Queen Mary, University of London, suspended undergraduate student recruitment for chemistry for the 2004–05 year because of financial pressures. The chemistry department was then merged to form a larger School of Biological & Chemical Sciences. The university has since undertaken initiatives to encourage students to study chemistry and in recent years has broadened the number of chemistry-related courses it offers. Student numbers have been rising steadily, with nearly 300 currently enrolled across a range of chemistry-related courses. “Both teaching and research have shown robust growth in recent years,” the university says.
King’s College London’s chemistry undergraduate course, which closed in the middle of the past decade, was reintroduced this academic year. Augmenting the chemistry course, in a bid to make chemistry graduates more employable, the university introduced a multidisciplinary curriculum around a four-year master of science program in chemistry with biomedicine.
“It’s not chemistry ‘lite,’ ” says Ulrike Eggert, a German chemist who teaches the course and who in 2011 was the first staffer to be hired as a direct result of its introduction.
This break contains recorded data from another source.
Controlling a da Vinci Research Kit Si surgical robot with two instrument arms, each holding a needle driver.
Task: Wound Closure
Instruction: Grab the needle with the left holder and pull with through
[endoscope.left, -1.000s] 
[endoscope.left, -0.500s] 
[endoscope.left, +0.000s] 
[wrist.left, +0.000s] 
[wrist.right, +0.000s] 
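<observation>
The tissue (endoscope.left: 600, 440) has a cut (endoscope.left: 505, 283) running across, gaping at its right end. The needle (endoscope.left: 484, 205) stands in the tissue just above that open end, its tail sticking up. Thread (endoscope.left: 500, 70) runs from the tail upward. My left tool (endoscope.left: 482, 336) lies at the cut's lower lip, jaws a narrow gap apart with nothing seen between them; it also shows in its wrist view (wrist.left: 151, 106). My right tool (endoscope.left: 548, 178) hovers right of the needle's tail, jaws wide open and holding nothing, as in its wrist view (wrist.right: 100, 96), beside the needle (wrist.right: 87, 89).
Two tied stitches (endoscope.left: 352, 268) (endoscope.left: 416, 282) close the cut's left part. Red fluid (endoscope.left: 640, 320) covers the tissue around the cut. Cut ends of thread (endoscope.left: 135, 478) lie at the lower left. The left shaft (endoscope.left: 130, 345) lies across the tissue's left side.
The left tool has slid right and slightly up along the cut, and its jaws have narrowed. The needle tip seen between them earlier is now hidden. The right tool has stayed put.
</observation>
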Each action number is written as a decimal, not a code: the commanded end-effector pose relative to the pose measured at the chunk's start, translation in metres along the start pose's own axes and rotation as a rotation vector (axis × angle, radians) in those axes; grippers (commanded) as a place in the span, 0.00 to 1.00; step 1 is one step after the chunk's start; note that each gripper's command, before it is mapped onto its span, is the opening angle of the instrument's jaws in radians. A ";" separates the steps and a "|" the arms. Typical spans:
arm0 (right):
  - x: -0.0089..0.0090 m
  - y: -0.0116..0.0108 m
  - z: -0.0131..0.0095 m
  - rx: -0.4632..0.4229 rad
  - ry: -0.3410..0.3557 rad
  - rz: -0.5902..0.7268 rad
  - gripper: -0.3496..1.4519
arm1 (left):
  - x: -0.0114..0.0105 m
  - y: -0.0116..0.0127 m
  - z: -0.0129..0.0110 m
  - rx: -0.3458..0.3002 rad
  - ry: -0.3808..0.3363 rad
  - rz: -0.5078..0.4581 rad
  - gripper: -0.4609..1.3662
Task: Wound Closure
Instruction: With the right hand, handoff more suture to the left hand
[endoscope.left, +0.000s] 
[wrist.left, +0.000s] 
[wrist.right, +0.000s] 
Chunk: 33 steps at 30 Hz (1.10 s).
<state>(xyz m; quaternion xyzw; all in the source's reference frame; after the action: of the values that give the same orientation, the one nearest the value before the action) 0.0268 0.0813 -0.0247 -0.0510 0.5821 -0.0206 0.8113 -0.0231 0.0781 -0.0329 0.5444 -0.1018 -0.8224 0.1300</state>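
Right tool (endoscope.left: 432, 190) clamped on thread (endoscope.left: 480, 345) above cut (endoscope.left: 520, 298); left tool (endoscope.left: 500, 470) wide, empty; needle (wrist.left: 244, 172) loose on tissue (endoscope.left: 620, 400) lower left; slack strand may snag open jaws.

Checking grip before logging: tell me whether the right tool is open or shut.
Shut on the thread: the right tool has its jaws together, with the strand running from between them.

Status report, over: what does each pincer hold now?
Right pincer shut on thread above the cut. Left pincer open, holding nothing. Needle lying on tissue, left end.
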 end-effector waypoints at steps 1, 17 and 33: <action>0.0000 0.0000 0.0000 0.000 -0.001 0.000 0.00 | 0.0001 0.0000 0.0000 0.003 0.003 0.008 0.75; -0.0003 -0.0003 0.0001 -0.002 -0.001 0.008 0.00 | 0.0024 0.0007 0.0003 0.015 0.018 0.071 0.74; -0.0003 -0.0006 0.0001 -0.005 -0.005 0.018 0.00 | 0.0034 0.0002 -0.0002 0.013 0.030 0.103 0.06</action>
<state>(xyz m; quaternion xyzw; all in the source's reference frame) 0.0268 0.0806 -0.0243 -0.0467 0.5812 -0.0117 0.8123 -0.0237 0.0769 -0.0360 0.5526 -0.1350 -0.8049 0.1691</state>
Eggert took up her post following studies at Princeton University and Harvard Medical School. She has multidisciplinary expertise in the space between chemistry and biology. The university has since hired seven other full-time chemistry department staffers along with three others who will contribute a portion of their time to the chemistry department.
The intake for the current academic year was capped at 20 undergraduates. The program for the next academic year has received about 150 applications so far for a target intake of 40 students.
Though Exeter University hasn’t reopened its chemistry department and has no plans to do so, the university is enjoying a multidisciplinary approach to science, says Nick Talbot, professor of molecular genetics and deputy vice chancellor for research and knowledge transfer at Exeter. Subjects in which some chemistry is taught and researched include functional materials and climate-change science.
A multidisciplinary approach means that the university can play to its strengths and avoid being exposed to any decline in student interest for specific departmental subjects, Talbot says.
Exeter’s strategy is proving to be a financial success. Its research income for science has increased from less than $23 million in 2005 to about $90 million in 2012. Staff numbers are now well above the level prior to the 2005 cuts. “We are attracting very high quality scientists. We are recruiting heavily,” Talbot says. “Science is so much better when it’s interdisciplinary.”
Either as a component of a multidisciplinary program or as a rejuvenated stand-alone department, chemistry in the U.K. is back.